Who did he actually save?
Kiritsugu’s realizes he’s doing wrong, he accepts it, and he continues with it under hopes that eventually, he will bring salvation to the world. He’s basing his life on a hypothetical ideal that he’s saving someone – although it’s unclear who he’s managed to rescue, as obviously, it wasn’t himself, nor Natalia. Everyone can’t be saved, Kiritsugu admits this himself – however it seems no matter this, he’s attempting to exceed limitations impossible, not that he’s striving to achieve something great, rather, he’s chasing after the impractical.
No matter what he does, it will never work as he’s not physically, mentally, or otherwise capable of saving everyone – and atop of that, he’s merely contributing hypocritically to what he’s trying to fight.
By being perceptive of this hypocrisy himself, that does not make it acceptable. Kiritsugu’s actions are futile – he could endlessly spend his days fighting evil like a slave working on a coal mine, yet not even a dent will he make. Even by Kiritsugu dedicating his life to fighting evil through evil – he remains incapable of such a feat, and the element in question will always be present.
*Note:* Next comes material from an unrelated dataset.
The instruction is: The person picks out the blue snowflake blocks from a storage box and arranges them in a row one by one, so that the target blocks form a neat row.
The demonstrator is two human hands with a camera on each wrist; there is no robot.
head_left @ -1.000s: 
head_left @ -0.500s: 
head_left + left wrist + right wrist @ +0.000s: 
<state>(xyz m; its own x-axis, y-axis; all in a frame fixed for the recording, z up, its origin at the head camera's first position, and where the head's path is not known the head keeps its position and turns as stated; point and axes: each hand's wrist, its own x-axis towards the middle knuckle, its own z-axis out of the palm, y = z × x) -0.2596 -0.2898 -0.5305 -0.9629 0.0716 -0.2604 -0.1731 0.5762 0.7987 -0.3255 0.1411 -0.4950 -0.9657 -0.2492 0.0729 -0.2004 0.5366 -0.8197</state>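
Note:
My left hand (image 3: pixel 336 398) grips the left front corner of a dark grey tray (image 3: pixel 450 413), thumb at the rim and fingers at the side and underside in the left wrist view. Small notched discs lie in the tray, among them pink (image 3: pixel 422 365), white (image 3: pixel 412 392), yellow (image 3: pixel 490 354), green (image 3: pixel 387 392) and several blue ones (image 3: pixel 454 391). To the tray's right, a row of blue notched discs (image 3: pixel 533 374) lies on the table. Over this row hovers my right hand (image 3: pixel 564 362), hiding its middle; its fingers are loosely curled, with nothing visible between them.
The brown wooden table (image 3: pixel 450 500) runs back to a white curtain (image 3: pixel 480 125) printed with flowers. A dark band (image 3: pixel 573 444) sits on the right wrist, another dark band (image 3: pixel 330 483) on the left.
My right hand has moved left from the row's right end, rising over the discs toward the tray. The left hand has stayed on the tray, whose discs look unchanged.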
Its abundance is too great – but not only this, it will rain, more evil will sprout, and those locked in cells can escape.
The world will replenish what is lost – crime is a renewable resource, and Kiritsugu can’t eradicate it. Imagine the world is filled with others like himself – they’re merely snuffing out one another in that case. There’s just nothing to prosper with this regardless of how it is viewed – and with that, we await to see how this series will transpire from here. All that remains is a final conclusion to be seen.